How to complete this task: Using the records below, transcribe word for word the stretch from the line that contains "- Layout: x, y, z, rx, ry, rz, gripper" through the line that contains "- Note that", both end lines included, and nothing else.
────────────────────
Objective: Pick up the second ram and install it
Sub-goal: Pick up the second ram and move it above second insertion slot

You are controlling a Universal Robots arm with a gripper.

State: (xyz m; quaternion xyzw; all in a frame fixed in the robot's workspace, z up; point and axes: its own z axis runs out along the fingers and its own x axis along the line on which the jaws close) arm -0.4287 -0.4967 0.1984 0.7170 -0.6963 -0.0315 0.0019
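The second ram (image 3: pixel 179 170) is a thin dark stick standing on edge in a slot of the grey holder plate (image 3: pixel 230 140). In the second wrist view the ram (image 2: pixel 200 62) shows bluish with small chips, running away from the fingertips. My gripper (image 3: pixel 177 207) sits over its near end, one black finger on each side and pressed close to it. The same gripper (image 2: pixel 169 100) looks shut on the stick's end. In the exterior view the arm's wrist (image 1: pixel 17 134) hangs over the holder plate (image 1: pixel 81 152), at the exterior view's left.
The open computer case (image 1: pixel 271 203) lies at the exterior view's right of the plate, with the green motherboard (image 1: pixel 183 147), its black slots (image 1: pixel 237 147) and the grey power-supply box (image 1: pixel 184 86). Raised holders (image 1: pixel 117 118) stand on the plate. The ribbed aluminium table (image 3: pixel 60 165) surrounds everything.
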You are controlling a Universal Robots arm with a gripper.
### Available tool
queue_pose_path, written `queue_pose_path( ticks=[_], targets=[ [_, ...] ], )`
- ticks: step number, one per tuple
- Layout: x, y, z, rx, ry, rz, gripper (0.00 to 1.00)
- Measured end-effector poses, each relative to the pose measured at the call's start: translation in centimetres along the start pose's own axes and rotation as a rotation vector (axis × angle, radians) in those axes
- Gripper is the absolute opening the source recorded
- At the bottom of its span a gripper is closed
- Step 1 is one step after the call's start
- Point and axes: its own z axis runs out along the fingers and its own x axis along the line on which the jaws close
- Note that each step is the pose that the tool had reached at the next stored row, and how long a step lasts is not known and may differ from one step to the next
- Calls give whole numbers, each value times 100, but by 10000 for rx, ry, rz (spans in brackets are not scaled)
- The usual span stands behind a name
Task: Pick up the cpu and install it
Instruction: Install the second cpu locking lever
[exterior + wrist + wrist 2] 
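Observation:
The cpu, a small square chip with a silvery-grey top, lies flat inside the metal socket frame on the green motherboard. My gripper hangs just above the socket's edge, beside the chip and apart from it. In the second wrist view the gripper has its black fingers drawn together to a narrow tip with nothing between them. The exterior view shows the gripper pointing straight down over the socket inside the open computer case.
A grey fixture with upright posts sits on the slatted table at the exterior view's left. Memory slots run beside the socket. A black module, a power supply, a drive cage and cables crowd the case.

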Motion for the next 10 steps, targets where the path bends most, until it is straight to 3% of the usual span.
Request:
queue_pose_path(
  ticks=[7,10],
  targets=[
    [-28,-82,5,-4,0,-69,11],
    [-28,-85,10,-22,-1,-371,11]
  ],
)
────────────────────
Answer for this exercise:
- Layout: x, y, z, rx, ry, rz, gripper (0.00 to 1.00)
- Measured end-effector poses, each relative to the pose measured at the call's start: translation in centimetres along the start pose's own axes and rotation as a rotation vector (axis × angle, radians) in those axes
- Gripper is the absolute opening the source recorded
- At the bottom of its span a gripper is closed
- Step 1 is one step after the call's start
- Point and axes: its own z axis runs out along the fingers and its own x axis along the line on which the jaws close
- Note that each step is the pose that the tool had reached at the next stored row, and how long a step lasts is not known and may differ from one step to the next

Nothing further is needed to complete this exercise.